YA Review: Dreaming in Code: Ada Byron Lovelace, Computer Pioneer

Two centuries before computers became ubiquitous, a brilliant young British woman named Ada Lovelace imagined an "engine" that could process information much like today's computers do. The life of this forward-thinking scientist is brought to light for young readers in Emily Arnold McCully's fascinating biography, Dreaming in Code: Ada Byron Lovelace, Computer Pioneer.

Dreaming in Code progresses chronologically from Lovelace's birth in late 1815 (to a domineering mother and poet Lord Byron, the "titled, handsome, reckless, and irresistible" father whom she never knew) to her painful death from cancer in 1852. One of the most intriguing aspects of Lovelace's short life is the unusual way in which she was brought up. Although her controlling mother stinted on emotional nurturing, she did give Lovelace a far more rigorous education than most girls of her time were allowed. And "[d]espite the lack of affection or encouragement, Ada's intelligent, vivacious, curious, eager, and exploring nature was unimpaired." Lovelace, McCully writes, "had caught the spirit of the age, which was daring, inventive, and dazzled by the potential of technology."

As a young adult, Lovelace cultivated mentors. One of these scholarly relationships was with Charles Babbage, a quirky inventor, scientist and mathematician whom she met when she was 17 and he was 41. During their two-decades-long collaborative friendship, Babbage was developing and modifying engines designed to replace mental labor. Lovelace understood the workings of these machines in a way no one else did, even Babbage himself. In a "great leap of imagination," she grasped something fantastic about Babbage's "Analytical Engine": "Many persons," she wrote, "imagine that because the business of the engine is to give its results in numerical notation, the nature of its processes must consequently be arithmetical and numerical, rather than algebraical and analytical. This is an error. The engine can arrange and combine its numerical quantities exactly as if they were letters or any other general symbols." This concept, more than the invention itself, is what makes Babbage's engine a proto-computer, and what makes Lovelace a pioneer in the information age.

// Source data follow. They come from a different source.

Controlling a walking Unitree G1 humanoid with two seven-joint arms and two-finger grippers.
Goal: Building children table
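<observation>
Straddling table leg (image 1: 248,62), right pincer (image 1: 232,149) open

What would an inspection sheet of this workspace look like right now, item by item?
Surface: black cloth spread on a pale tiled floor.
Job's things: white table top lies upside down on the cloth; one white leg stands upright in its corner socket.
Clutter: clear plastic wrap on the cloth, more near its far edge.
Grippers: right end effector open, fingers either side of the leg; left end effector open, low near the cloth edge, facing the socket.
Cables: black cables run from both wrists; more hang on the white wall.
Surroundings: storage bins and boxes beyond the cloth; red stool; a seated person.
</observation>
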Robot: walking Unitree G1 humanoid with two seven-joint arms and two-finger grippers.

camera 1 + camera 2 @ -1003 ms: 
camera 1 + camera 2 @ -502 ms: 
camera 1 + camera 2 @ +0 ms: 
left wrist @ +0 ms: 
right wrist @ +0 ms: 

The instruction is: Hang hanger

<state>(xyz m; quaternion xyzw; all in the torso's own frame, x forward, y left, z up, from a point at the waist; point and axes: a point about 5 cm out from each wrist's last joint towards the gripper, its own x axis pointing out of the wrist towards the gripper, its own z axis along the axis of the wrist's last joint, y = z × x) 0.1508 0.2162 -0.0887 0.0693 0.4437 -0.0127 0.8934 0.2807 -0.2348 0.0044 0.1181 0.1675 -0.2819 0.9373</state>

McCully is the Caldecott Medal-winning author/illustrator of Mirette on the High Wire as well as dozens of other children's books, including She Did It!: 21 Women Who Changed the Way We Think and Clara. Dreaming in Code is written with grace and intelligence, researched with care and peppered with historic photos and remarkable illustrations of 19th-century technology. It's sure to inspire a new generation of pioneers unwilling to let obstacles distract them from leading the way into the future. --Emilie Coulter, freelance writer and editor

Shelf Talker: Emily Arnold McCully's hugely enjoyable biography of Ada Byron Lovelace reveals how she overcame 19th-century societal norms and a highly dysfunctional family to set the information age in motion.